**Work instructions:**
Stop at the line containing "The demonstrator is": every line of the listing from the first up to that one must be set down exactly.

━━━━━━

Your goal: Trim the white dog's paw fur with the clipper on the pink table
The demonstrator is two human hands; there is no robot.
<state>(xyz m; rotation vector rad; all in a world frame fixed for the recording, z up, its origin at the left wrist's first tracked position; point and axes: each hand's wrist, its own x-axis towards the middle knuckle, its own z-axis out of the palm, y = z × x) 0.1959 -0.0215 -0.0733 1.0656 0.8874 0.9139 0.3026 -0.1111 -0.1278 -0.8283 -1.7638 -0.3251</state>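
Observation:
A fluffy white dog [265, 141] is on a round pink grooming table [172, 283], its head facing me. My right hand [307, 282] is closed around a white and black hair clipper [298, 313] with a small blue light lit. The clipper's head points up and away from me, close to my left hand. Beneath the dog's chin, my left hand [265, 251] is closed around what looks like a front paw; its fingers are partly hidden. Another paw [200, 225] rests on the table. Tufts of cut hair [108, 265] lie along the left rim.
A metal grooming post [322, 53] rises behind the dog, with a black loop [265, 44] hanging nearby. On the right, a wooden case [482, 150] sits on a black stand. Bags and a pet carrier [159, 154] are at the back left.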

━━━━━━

**Task response:**
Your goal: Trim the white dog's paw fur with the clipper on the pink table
The demonstrator is two human hands; there is no robot.

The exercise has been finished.